3 lug. ’21

+ Dal Vangelo secondo Giovanni (20,24-29)

Tommaso, uno dei Dodici, chiamato Dìdimo, non era con loro quando venne Gesù. Gli dicevano gli altri discepoli: «Abbiamo visto il Signore!». Ma egli disse loro: «Se non vedo nelle sue mani il segno dei chiodi e non metto il mio dito nel segno dei chiodi e non metto la mia mano nel suo fianco, io non credo». Otto giorni dopo i discepoli erano di nuovo in casa e c’era con loro anche Tommaso. Venne Gesù, a porte chiuse, stette in mezzo e disse: «Pace a voi!». Poi disse a Tommaso: «Metti qui il tuo dito e guarda le mie mani; tendi la tua mano e mettila nel mio fianco; e non essere incredulo, ma credente!». Gli rispose Tommaso: «Mio Signore e mio Dio!». Gesù gli disse: «Perché mi hai veduto, tu hai creduto; beati quelli che non hanno visto e hanno creduto!».

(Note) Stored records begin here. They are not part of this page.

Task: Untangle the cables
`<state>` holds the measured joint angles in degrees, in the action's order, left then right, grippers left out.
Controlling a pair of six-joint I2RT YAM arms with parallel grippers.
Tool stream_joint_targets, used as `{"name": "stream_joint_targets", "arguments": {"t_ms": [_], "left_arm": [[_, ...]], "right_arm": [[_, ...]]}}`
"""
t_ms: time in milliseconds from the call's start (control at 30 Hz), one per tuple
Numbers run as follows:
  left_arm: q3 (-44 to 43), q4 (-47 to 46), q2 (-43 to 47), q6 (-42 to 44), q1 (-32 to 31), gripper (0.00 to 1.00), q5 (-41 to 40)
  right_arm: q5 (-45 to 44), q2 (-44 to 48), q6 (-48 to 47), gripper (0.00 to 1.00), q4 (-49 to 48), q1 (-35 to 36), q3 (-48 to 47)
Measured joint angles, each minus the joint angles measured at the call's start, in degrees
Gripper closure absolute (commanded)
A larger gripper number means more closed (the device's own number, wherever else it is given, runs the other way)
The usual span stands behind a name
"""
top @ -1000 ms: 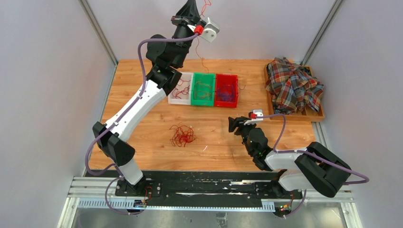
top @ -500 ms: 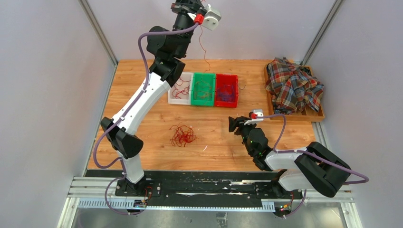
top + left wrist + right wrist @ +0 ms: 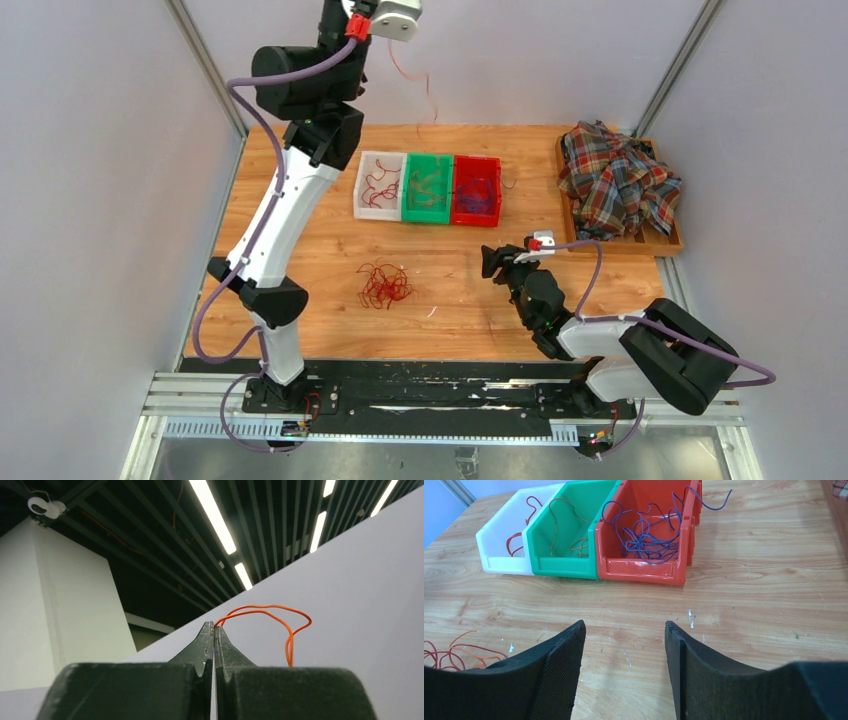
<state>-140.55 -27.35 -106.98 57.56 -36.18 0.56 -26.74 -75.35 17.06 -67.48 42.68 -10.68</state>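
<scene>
Left gripper (image 3: 214, 628) clamped on thin orange wire cable (image 3: 270, 611), held high; right gripper (image 3: 624, 630) spread, empty. Lower over green plastic bin (image 3: 428, 187) before releasing.

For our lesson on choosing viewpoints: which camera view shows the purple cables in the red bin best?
The right wrist view: the purple cables lie in the red bin close up, each loop distinct. The top external view shows them only as a faint dark scribble. The left wrist view points upward and misses them.
</scene>
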Motion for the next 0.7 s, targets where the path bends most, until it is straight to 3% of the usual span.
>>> {"name": "stream_joint_targets", "arguments": {"t_ms": [233,433,700], "left_arm": [[3.0,-2.7,4.5,-3.8,-0.2,0.99,2.8],[11.1,-4.3,9.4,-3.5,-0.7,0.99,4.0],[16.0,-4.3,8.7,-1.2,-0.7,0.99,3.7]], "right_arm": [[0.0,-0.3,0.0,0.41,0.0,0.0,0.0],[0.0,-0.3,0.0,0.42,0.0,0.0,0.0],[0.0,-0.3,0.0,0.43,-0.1,0.0,0.0]]}}
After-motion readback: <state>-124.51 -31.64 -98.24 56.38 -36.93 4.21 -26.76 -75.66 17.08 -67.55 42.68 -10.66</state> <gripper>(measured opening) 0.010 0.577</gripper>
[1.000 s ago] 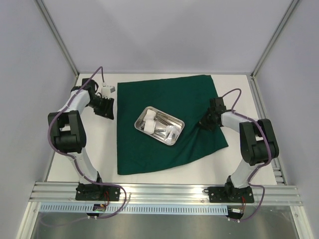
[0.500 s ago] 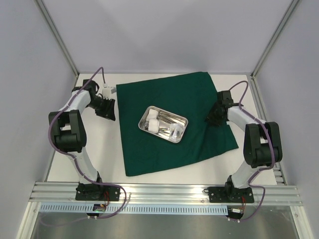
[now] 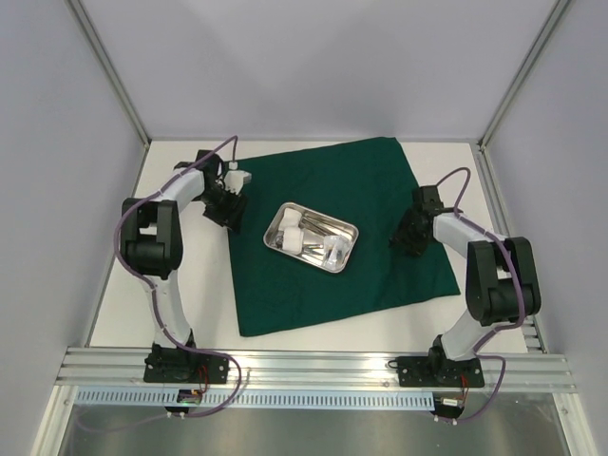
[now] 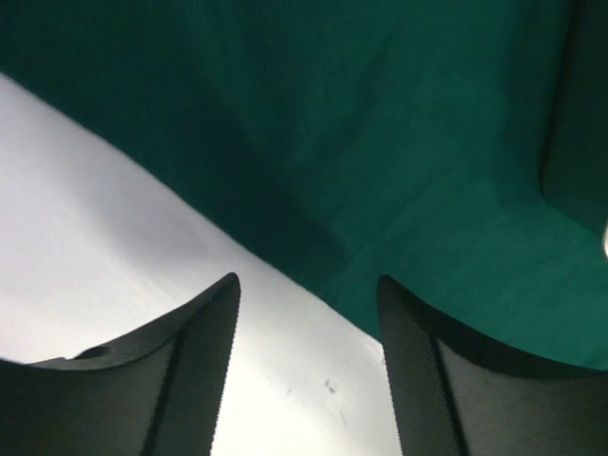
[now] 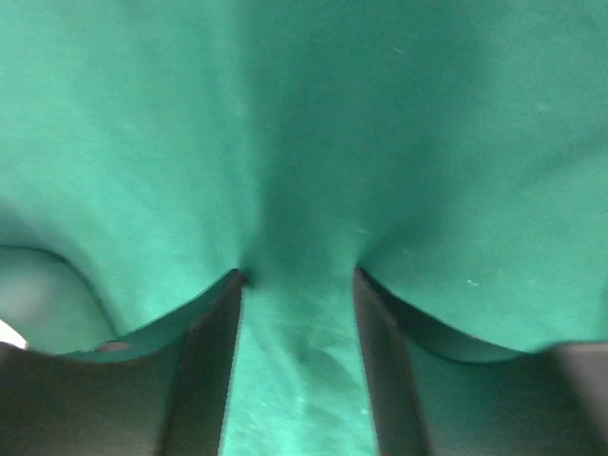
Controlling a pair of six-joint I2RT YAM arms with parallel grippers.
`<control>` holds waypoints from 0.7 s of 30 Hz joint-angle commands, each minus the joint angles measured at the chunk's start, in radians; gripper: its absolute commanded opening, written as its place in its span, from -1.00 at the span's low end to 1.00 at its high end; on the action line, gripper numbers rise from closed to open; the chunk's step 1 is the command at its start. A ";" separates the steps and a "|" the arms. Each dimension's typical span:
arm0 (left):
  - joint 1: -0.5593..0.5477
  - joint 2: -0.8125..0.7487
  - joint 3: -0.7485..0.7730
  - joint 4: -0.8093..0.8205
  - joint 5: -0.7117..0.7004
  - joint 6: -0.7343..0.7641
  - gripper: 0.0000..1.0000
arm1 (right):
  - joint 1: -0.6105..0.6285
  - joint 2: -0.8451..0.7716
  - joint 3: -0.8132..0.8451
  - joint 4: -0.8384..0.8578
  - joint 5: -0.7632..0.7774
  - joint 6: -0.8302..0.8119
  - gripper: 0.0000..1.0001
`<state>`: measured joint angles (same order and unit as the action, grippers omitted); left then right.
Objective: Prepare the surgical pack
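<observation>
The surgical pack's dark green cloth (image 3: 380, 180) lies spread flat on the white table. A small steel tray (image 3: 328, 269) stands on its middle, holding white gauze (image 3: 290, 221) and slim metal instruments (image 3: 321, 226). My left gripper (image 3: 228, 204) hovers low at the cloth's left edge. In the left wrist view it (image 4: 309, 280) is open, with bare table between the fingers and the cloth (image 4: 399, 142) just ahead. My right gripper (image 3: 404, 236) is down on the cloth's right side. In the right wrist view it (image 5: 298, 275) is open, fingertips pressing into the cloth (image 5: 427, 123).
An aluminium rail (image 3: 313, 366) runs along the near edge with both arm bases on it. Grey walls and slanted frame posts (image 3: 109, 76) close the table in. Bare white table (image 3: 180, 285) shows to the left of the cloth and in front of it.
The cloth and tray slid to the right, and the cloth now lies flatter. My right gripper let go of the cloth and opened. My left arm swung right to the cloth's edge and opened wider.
</observation>
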<state>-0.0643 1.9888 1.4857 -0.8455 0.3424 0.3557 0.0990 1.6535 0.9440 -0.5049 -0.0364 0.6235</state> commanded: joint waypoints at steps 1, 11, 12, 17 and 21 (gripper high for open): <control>-0.034 0.060 0.083 0.017 -0.127 -0.004 0.40 | 0.022 0.043 0.004 0.054 -0.025 0.015 -0.02; -0.083 0.116 0.036 -0.007 -0.174 0.042 -1.00 | 0.022 0.179 0.166 0.057 -0.057 -0.011 -0.99; -0.083 0.101 0.024 0.000 -0.175 0.046 -1.00 | 0.022 0.201 0.186 0.055 -0.066 -0.015 -0.99; -0.083 0.052 -0.060 -0.012 -0.174 0.074 -1.00 | 0.022 0.285 0.338 0.023 -0.131 -0.033 -0.99; -0.075 -0.007 -0.169 -0.003 -0.186 0.084 -1.00 | 0.048 0.356 0.490 -0.030 -0.145 -0.053 -0.94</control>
<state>-0.1478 1.9999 1.4158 -0.7818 0.1829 0.4088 0.1249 1.9778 1.3224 -0.5205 -0.1574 0.6022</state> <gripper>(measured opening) 0.010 0.020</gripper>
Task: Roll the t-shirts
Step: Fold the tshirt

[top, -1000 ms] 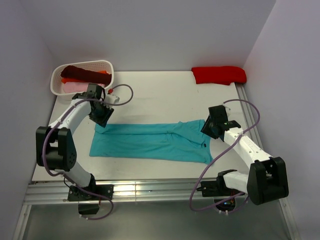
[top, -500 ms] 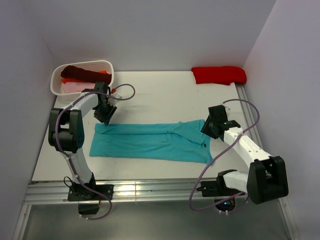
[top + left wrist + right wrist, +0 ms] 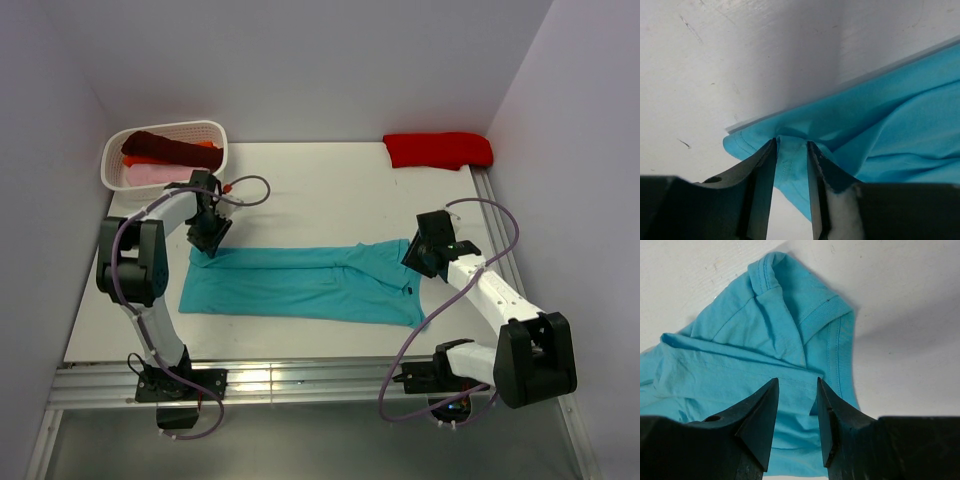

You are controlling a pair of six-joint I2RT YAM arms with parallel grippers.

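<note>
1. Top view, hard to make out: the left fingers (image 3: 206, 245) and the right fingers (image 3: 412, 258) are dark and seen from above, so their gaps cannot be read here. The basket's shirts overlap; only parts of each show.
2. Top view, surroundings: a white basket (image 3: 215, 135) sits at the bench's (image 3: 320, 190) far left corner with a maroon shirt (image 3: 160, 147), an orange one (image 3: 205, 145) and a pink one (image 3: 145, 174) inside. A red t-shirt (image 3: 438, 150) lies folded at the far right corner.
3. Top view, task thing: the teal t-shirt (image 3: 300, 285) lies mid-bench towards the near edge, folded into a long band. Its long axis runs left to right, hem end left, collar end right. Each arm is at one far corner of the band.
4. Left wrist view: the finger bases fill the lower edge and hide the cloth there. The left fingers (image 3: 762, 175) stand narrow, with a pucker of the teal t-shirt's (image 3: 900, 135) hem corner pinched between the tips. Bare scuffed bench (image 3: 715, 60) lies beyond.
5. Right wrist view: the right fingers (image 3: 760, 415) stand moderately apart, tips down on the teal t-shirt (image 3: 725, 355) with flat cloth showing in the gap. The ribbed collar (image 3: 822, 315) lies just beyond them, and the bench (image 3: 900, 315) is to the right.
</note>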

Tommaso, nostro rappresentante, nostro “portavoce”, che – onestamente – ha espresso la propria incredulità, tenacemente. Quegli otto giorni, che Dio ha permesso, devono aver provocato molta tensione; eppure “tutto concorre al Bene”! Quel “percorso” di incredulità ha condotto alla stupenda espressione di fede: “Mio Signore, e mio Dio!”, grazie alla Pazienza del Risorto e alla Sua Benevolenza. Tommaso, incredulo e credente, ci accompagna nei nostri altalenanti percorsi di fede e dubbi, di chiusura e di slancio. Solo il Buon Dio può comporre ogni cosa. E solo grazie a Lui potremo, anche noi, riconoscerLo.